About this task: Please work out how many lines in the data below contain "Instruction", and reply with that number alone.

====== Exercise material

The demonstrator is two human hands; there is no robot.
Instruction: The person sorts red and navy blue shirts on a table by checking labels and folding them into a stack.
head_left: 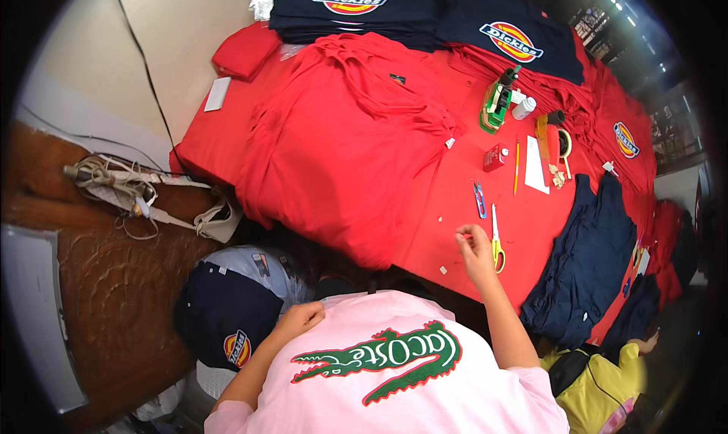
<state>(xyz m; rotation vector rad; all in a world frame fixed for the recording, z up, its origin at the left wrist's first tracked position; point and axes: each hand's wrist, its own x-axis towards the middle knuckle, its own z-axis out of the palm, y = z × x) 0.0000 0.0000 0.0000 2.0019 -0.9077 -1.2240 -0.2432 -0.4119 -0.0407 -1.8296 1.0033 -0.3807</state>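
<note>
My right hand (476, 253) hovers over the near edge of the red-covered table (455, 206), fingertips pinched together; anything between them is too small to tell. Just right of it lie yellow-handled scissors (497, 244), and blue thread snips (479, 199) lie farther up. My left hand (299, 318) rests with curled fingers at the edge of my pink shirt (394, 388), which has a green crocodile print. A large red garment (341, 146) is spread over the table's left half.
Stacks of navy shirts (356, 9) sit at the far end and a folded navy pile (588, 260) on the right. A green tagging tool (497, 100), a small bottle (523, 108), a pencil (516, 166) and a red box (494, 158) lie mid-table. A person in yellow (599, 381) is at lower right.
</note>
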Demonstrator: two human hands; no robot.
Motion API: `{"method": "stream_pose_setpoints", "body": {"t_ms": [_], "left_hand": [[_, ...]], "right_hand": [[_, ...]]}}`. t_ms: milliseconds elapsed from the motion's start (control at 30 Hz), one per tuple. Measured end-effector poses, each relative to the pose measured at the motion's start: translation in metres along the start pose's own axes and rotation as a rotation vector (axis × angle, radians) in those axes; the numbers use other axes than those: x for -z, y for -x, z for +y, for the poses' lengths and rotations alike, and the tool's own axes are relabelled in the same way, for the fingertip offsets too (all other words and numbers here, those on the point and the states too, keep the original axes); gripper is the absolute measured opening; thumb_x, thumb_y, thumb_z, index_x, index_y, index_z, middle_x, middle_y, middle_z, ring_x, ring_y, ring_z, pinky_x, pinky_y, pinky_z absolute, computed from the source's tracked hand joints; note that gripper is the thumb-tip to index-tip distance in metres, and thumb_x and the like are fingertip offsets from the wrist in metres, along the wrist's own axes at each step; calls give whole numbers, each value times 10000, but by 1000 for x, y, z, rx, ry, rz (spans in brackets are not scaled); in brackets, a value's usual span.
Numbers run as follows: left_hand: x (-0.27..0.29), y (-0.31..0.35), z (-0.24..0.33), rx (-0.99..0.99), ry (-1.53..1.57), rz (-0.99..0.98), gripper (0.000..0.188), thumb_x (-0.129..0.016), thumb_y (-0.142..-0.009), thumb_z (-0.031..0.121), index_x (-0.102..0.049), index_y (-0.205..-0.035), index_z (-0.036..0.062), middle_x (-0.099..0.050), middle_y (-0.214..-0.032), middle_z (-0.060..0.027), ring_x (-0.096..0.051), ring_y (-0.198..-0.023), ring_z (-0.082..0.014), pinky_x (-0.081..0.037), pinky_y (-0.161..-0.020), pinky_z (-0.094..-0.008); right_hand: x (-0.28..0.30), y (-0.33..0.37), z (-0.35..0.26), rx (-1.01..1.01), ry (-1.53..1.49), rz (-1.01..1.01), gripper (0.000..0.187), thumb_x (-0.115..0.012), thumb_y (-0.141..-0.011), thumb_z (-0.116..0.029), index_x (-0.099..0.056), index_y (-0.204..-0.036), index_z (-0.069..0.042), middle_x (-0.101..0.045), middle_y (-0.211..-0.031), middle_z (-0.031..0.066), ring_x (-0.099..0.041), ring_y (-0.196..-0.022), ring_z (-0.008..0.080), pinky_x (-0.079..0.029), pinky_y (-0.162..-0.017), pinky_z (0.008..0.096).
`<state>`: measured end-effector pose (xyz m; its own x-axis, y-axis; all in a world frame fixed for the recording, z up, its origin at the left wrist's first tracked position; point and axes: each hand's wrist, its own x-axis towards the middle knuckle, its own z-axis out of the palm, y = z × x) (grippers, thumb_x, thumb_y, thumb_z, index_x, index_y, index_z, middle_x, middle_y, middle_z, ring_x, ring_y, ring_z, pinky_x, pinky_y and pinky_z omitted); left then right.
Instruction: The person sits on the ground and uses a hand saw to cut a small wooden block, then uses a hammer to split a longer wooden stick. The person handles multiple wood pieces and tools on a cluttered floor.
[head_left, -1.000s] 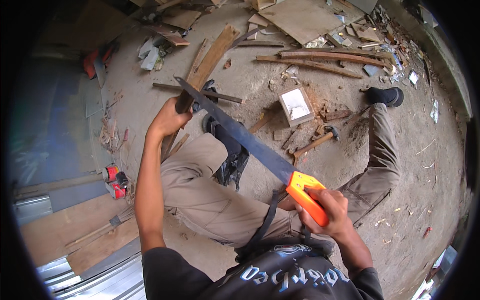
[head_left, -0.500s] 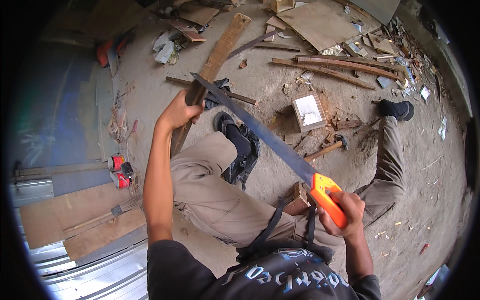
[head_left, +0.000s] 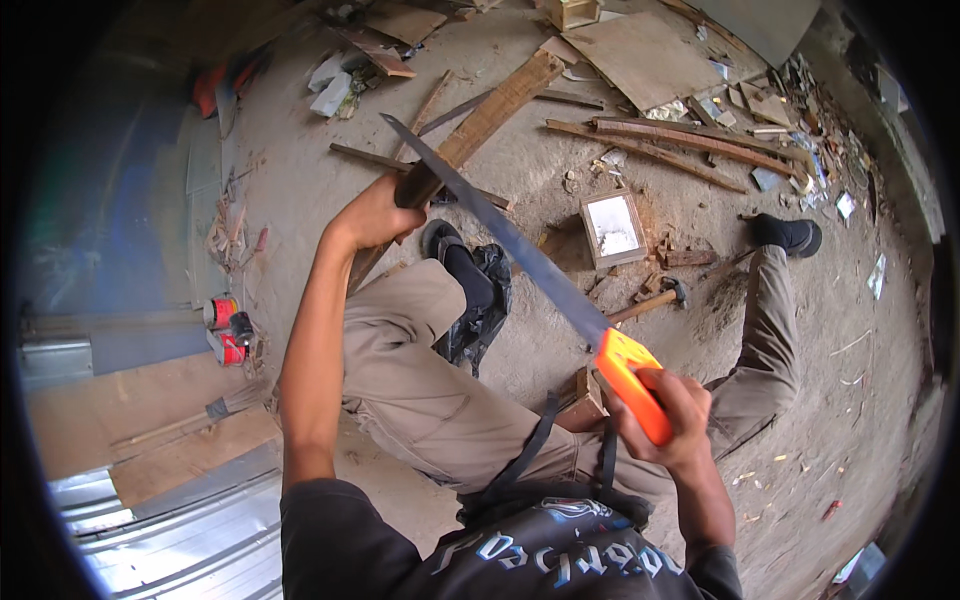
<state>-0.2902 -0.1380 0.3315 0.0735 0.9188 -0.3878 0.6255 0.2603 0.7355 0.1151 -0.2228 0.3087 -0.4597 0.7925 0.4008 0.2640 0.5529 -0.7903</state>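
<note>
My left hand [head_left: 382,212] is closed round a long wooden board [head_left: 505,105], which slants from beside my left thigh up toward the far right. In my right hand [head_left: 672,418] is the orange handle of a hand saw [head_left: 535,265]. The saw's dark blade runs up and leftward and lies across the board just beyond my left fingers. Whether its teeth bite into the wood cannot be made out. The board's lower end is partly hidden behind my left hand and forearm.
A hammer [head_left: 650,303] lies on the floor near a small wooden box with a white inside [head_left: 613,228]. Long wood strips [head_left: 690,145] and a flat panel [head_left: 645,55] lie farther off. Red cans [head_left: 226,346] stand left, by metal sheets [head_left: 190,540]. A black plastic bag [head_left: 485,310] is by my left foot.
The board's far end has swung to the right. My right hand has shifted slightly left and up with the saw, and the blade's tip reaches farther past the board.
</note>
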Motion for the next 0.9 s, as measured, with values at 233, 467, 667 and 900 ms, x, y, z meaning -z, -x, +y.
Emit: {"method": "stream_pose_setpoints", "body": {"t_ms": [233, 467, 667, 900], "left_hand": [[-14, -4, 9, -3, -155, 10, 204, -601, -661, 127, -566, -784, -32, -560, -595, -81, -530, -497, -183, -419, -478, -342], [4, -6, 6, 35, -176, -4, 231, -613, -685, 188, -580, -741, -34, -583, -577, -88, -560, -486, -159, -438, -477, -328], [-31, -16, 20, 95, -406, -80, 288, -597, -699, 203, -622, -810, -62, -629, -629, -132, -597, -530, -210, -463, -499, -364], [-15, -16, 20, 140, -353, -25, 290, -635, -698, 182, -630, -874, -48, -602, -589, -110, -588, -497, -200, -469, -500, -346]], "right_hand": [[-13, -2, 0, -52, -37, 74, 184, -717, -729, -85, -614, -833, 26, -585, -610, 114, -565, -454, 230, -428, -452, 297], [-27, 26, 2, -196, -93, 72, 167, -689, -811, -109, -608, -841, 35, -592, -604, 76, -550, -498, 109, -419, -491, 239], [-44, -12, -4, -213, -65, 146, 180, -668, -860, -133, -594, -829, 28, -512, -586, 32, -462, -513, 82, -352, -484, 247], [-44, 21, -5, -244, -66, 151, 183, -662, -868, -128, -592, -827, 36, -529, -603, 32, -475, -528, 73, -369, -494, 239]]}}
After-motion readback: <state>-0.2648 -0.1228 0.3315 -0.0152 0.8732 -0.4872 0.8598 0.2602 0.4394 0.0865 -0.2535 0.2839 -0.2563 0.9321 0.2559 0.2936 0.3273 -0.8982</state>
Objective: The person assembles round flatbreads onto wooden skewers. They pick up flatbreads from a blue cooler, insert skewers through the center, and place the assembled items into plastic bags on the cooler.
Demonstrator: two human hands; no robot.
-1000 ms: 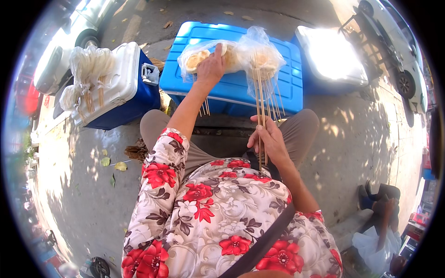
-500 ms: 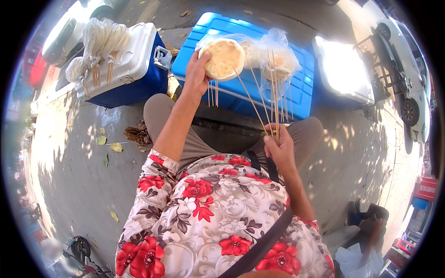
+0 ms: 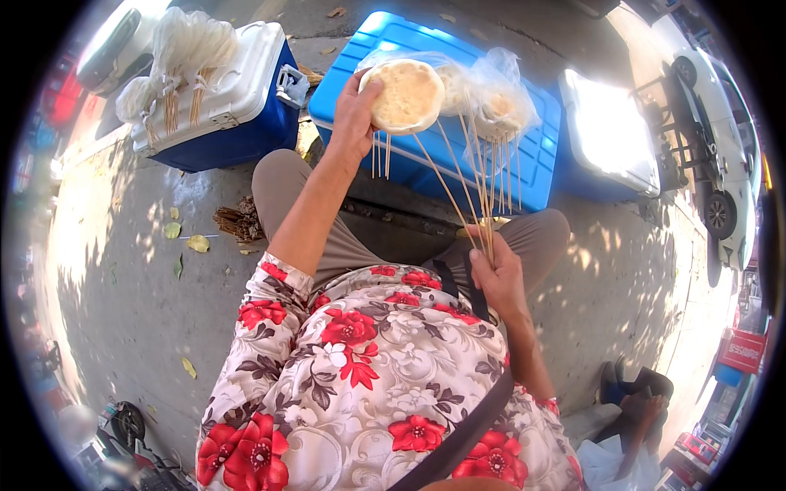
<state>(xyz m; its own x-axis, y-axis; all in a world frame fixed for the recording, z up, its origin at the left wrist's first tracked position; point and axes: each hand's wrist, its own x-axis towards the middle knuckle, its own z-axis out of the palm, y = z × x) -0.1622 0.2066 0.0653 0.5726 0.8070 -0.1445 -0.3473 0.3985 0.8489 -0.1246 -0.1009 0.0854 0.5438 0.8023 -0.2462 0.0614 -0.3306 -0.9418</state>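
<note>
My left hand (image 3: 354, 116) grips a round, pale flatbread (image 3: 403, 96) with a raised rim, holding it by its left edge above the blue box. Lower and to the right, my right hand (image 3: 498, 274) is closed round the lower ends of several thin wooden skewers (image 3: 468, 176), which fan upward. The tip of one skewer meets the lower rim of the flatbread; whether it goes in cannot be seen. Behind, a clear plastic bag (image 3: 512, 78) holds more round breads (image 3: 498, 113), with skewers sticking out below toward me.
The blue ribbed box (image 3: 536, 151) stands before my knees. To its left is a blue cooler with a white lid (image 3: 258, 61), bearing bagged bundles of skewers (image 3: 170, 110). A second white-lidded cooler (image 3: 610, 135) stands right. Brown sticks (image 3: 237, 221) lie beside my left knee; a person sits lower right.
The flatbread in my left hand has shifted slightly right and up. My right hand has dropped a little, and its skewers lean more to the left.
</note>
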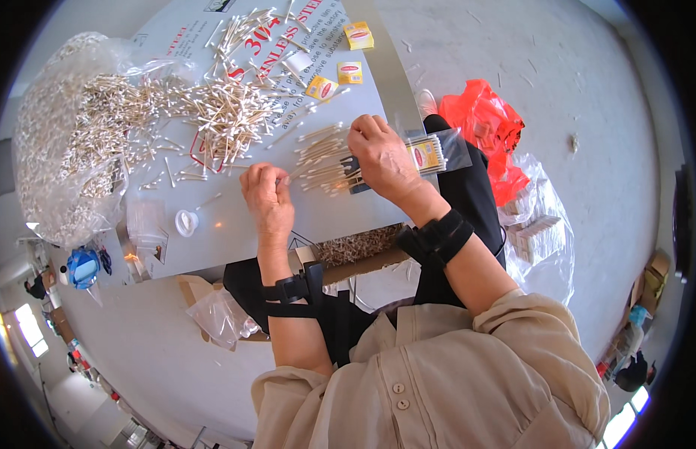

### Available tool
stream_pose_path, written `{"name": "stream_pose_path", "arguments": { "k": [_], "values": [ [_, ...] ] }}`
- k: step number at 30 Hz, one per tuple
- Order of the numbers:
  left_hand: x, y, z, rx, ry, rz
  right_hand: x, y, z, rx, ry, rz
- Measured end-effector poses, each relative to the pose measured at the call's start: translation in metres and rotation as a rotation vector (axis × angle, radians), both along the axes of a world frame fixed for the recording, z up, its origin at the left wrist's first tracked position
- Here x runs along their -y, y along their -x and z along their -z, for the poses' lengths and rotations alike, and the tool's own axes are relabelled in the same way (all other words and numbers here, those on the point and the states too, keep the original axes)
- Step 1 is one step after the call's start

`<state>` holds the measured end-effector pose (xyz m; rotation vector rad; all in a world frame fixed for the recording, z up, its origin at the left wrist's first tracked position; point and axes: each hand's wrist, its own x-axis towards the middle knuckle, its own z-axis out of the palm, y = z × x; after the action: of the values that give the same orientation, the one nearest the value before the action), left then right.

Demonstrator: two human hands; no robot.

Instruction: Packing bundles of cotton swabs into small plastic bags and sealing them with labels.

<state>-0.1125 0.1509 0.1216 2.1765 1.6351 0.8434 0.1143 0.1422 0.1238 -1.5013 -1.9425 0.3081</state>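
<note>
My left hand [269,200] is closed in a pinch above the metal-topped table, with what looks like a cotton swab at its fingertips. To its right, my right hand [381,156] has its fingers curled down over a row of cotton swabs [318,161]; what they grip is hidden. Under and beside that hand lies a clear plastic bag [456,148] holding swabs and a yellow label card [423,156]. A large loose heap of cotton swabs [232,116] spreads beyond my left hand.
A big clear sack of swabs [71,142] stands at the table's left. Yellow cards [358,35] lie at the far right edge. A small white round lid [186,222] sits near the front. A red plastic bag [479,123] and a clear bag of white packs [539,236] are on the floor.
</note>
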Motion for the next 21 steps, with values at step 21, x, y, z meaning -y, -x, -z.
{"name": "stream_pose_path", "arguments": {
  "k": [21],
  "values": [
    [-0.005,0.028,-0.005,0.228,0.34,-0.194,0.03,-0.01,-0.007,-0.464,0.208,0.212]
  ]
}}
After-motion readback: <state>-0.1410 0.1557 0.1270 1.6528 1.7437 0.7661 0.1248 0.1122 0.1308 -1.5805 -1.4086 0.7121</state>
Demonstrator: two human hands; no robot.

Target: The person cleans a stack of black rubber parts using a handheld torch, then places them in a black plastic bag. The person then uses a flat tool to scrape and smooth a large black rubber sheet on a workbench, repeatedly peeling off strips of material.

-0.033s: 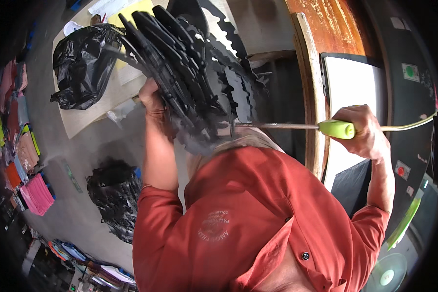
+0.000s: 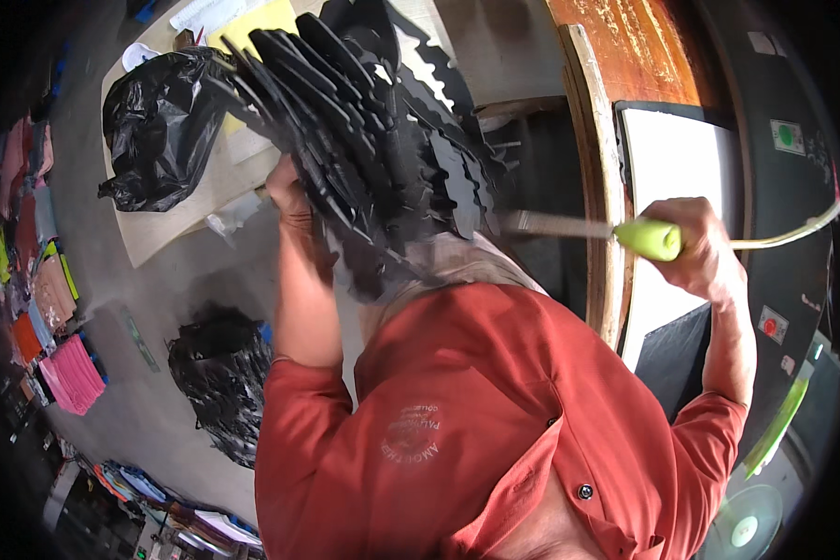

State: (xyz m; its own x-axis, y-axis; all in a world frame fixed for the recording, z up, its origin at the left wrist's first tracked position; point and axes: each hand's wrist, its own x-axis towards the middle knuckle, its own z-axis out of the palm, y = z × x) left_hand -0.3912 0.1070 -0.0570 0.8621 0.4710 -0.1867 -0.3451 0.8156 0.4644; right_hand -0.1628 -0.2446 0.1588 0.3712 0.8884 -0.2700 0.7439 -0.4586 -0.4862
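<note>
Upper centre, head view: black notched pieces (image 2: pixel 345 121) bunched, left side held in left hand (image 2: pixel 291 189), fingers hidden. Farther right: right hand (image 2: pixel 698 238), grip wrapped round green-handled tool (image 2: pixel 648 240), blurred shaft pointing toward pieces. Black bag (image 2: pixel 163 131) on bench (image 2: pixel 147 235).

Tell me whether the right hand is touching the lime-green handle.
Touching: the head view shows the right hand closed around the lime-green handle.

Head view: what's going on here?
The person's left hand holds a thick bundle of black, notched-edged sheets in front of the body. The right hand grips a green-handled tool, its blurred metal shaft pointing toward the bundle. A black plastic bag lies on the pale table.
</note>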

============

Task answer: 3